Investment Advisor Custodial Agreements could mean “surprise exams” by SEC

When they say the devil is in the details, take it to heart; especially investment advisors who have separate custodial agreements with a client and a qualified custodian. Because custodian agreements come in different shapes and sizes, the contract could inadvertently give custody of client funds or securities to the IA, which could lead to a “surprise examination” by the SEC.

The SEC has found under the Investment Advisors Act of 1940 custody Rule 206(4)-2, some custodial agreements may grant “an advisor broader access to client funds or securities than the advisor’s own agreement with the client contemplates.”  Thus, in some instances, they may permit an IA to “disburse, or transfer funds or securities.” Here are some examples:

  • Custodial agreements that grant an IA the right to “receive money, securities, and property of every kind and dispose of the same.”
  • A custodial agreement that relies only on instructions from the IA, and not from the client, who gave up rights to the IA.
  • A custodial agreement that provides authorization to an IA that allows them to “disburse cash from the client account for any purpose.”

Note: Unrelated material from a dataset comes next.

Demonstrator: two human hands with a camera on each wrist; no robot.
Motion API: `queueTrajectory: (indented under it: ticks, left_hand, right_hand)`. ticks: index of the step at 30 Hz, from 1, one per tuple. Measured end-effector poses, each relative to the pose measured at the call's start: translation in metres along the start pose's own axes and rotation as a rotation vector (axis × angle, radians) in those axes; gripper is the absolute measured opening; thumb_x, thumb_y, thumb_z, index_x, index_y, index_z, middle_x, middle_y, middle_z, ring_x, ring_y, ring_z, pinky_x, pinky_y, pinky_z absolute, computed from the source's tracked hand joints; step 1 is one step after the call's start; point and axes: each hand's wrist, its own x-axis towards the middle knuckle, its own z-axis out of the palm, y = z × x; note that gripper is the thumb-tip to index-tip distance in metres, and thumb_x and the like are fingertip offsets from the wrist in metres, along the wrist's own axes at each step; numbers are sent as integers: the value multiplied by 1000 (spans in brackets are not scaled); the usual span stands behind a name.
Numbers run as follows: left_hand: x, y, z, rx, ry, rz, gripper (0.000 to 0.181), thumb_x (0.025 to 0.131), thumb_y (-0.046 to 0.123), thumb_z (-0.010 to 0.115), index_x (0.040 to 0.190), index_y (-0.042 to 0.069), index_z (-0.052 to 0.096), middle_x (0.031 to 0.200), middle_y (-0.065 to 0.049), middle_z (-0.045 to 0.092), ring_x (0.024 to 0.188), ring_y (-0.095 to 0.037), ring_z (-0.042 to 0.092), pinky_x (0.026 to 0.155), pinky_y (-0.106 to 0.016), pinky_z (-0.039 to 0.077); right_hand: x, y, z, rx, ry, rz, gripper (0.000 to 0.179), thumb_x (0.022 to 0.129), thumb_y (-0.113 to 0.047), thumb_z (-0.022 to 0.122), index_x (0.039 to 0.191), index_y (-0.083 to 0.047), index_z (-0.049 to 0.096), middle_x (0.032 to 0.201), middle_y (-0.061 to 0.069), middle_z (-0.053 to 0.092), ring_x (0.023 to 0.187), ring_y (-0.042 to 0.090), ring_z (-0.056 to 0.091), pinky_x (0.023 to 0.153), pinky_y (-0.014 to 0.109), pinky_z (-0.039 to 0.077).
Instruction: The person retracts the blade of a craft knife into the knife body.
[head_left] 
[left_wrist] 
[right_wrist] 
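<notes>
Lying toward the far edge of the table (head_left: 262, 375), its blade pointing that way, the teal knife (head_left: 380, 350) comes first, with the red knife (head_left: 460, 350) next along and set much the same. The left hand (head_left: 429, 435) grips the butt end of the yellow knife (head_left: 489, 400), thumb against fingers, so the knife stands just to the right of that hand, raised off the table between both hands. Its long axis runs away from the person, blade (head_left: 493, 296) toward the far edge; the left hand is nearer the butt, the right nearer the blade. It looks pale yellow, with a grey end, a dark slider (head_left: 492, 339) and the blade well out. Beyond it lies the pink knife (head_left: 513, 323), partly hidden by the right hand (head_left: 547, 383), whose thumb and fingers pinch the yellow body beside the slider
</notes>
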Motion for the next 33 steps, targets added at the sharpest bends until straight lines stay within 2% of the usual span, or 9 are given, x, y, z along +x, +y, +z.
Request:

The SEC states that the “definition of custody turns on whether the advisor is permitted to ‘withdraw’ client funds or securities ‘upon [the IA’s] instruction to the qualified custodian.” A custodian agreement could conflict with an advisory client agreement as to the IA’s ability to withdraw or transfer funds.  In that case, the SEC states the custodial agreement might take precedence over the client agreement.

And though there might be “constraints” within the client agreement, the custodian might not be aware of them. It would follow its own agreement with the IA. That said, narrowly constructed custodial agreements could allow deduction of fees instructions from an IA and would not subject them to “surprise examination.”

The SEC cautions IAs to be aware of these potential custodial agreement conflicts, and suggests that one an advisor can avoid these issues by drafting a letter or document to the custodian that would limit the IA’s authority to “delivery versus payment,” despite wording of custodial agreement, and have the custodian and client “acknowledge the new arrangement.”